_TASK PROMPT:_
Reproduce the top of the data verbatim, through and including the line that contains "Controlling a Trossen".

BEGIN AVAILABLE DATA

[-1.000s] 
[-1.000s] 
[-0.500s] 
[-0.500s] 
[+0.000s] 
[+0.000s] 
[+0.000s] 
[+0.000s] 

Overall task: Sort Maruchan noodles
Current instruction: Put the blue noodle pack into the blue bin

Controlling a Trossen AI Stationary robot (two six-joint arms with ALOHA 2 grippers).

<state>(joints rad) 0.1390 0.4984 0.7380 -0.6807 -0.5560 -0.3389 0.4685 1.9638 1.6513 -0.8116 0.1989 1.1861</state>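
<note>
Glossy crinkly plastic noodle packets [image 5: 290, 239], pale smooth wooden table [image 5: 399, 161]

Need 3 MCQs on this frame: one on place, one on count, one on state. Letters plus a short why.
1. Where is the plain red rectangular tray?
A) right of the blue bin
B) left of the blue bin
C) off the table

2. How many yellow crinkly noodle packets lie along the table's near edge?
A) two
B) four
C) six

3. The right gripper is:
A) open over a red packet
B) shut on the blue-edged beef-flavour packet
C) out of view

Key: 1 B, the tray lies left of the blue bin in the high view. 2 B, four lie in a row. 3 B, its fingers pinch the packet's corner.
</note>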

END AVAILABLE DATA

_RESULT OF THIS TASK:_
[-1.000s] 
[-1.000s] 
[-0.500s] 
[-0.500s] 
[+0.000s] 
[+0.000s] 
[+0.000s] 
[+0.000s] 

Overall task: Sort Maruchan noodles
Current instruction: Put the blue noodle pack into the blue bin

Controlling a Trossen AI Stationary robot (two six-joint arms with ALOHA 2 grippers).

Nothing further is required for this exercise.